Task details: Once the images are set aside, output the listing exactly as it stands.

**********

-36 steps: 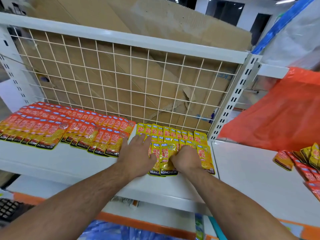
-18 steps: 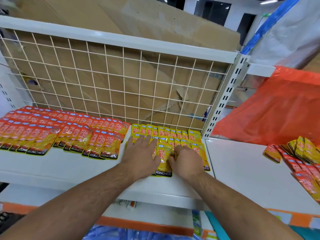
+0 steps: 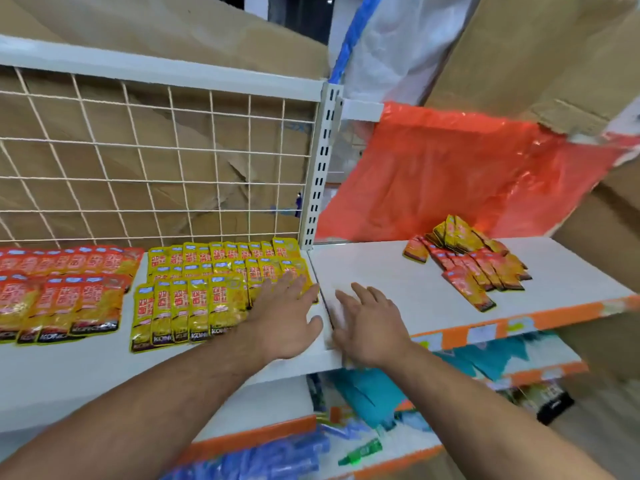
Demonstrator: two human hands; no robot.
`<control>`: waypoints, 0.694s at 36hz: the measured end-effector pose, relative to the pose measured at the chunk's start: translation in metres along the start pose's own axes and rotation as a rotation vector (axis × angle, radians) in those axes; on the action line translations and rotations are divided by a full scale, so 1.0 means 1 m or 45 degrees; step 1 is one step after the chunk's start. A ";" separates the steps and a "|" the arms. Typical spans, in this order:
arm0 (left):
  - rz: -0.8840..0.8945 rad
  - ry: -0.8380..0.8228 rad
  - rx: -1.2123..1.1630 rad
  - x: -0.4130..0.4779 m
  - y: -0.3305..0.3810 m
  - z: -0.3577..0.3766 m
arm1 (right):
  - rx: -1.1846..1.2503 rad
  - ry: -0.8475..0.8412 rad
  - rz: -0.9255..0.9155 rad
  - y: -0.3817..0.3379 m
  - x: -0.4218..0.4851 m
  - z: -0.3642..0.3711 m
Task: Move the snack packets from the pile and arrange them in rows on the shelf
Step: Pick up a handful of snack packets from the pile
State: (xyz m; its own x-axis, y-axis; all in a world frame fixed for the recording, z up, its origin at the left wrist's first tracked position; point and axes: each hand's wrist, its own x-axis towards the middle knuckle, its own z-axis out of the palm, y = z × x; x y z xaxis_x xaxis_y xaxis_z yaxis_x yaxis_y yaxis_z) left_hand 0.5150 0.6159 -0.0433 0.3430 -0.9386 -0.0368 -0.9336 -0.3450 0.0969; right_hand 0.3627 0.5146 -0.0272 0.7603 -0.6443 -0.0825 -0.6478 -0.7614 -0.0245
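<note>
Your left hand [image 3: 287,318]: fingers straight and fanned out, and you've got hold of nothing. The fingertips sit over the right-hand edge of the yellow packets, with the palm above the bare front strip of the shelf. Whether it presses down or only hovers cannot be told.
Your right hand [image 3: 372,325]: flat and palm down, fingers spread and loose, empty. It's just across the seam, over the neighbouring board, close beside your left hand but apart from it.
Yellow packets [image 3: 207,289]: lying flat in overlapping rows at the right end of the shelf, tops pointing to the wire grid. The front row ends just beside your left wrist.
Red packets [image 3: 65,289]: overlapping rows to the left of the yellow ones, with a narrow strip of bare shelf between them.
Pile [image 3: 467,263]: a loose heap on the neighbouring board, well apart from your right hand. The yellow ones are at the back and the red ones fan out in front.
Shelf [image 3: 86,372]: white.
Neighbouring board [image 3: 374,268]: white with an orange front edge.
Wire grid [image 3: 156,157]: upright behind the rows, with cardboard [image 3: 173,32] behind it.
Post [image 3: 320,161]: white and slotted, standing at the back between the two boards.
Orange plastic sheet [image 3: 467,174]: crumpled, right behind the pile.
Lower shelves [image 3: 270,403]: blue, teal and green goods, too blurred to name.
</note>
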 end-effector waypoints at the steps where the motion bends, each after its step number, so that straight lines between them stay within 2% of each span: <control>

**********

Response area:
-36 steps: 
-18 steps: 
+0 steps: 
Demonstrator: two human hands; no robot.
`<control>`: waypoints, 0.694s at 36hz: the measured end-effector pose, relative to the pose measured at the chunk's start: translation in metres along the start pose's own axes and rotation as a rotation vector (axis × angle, radians) in those axes; on the action line translations and rotations are divided by a full scale, so 1.0 means 1 m or 45 degrees; step 1 is one step after the chunk's start. A ";" separates the steps and a "|" the arms. Typical spans, in this order:
arm0 (left):
  - rz: -0.8840..0.8945 rad
  - ry: -0.8380..0.8228 rad
  - rx: -1.2123..1.1630 rad
  - x: -0.4130..0.4779 m
  - y: -0.3305..0.3810 m
  - z: -0.3577..0.3766 m
arm1 (right):
  - rx: -1.1846..1.2503 rad
  - ry: -0.8475..0.8412 rad
  - rz: -0.9255..0.9155 rad
  - y: -0.3817..0.3379 m
  - x: -0.4218..0.4851 m
  - z: -0.3642..0.3711 m
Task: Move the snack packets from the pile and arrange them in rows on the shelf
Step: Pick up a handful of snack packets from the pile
State: (xyz m; its own x-axis, y-axis; all in a world frame fixed for the recording, z up, its origin at the left wrist's first tracked position; point and axes: each hand's wrist, its own x-axis towards the middle knuckle, its own z-axis out of the palm, y = z × x; x y z xaxis_x xaxis_y xaxis_z yaxis_x yaxis_y yaxis_z) left_hand 0.5150 0.6159 -0.0433 0.3430 -0.9386 -0.0368 -0.9336 -0.3450 0.0969; right_hand 0.3627 0.5146 -0.0272 0.7603 -0.6443 -0.0825 -0.6478 -0.7614 -0.0245
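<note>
Your left hand [image 3: 287,318]: fingers straight and fanned out, and you've got hold of nothing. The fingertips sit over the right-hand edge of the yellow packets, with the palm above the bare front strip of the shelf. Whether it presses down or only hovers cannot be told.
Your right hand [image 3: 372,325]: flat and palm down, fingers spread and loose, empty. It's just across the seam, over the neighbouring board, close beside your left hand but apart from it.
Yellow packets [image 3: 207,289]: lying flat in overlapping rows at the right end of the shelf, tops pointing to the wire grid. The front row ends just beside your left wrist.
Red packets [image 3: 65,289]: overlapping rows to the left of the yellow ones, with a narrow strip of bare shelf between them.
Pile [image 3: 467,263]: a loose heap on the neighbouring board, well apart from your right hand. The yellow ones are at the back and the red ones fan out in front.
Shelf [image 3: 86,372]: white.
Neighbouring board [image 3: 374,268]: white with an orange front edge.
Wire grid [image 3: 156,157]: upright behind the rows, with cardboard [image 3: 173,32] behind it.
Post [image 3: 320,161]: white and slotted, standing at the back between the two boards.
Orange plastic sheet [image 3: 467,174]: crumpled, right behind the pile.
Lower shelves [image 3: 270,403]: blue, teal and green goods, too blurred to name.
</note>
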 end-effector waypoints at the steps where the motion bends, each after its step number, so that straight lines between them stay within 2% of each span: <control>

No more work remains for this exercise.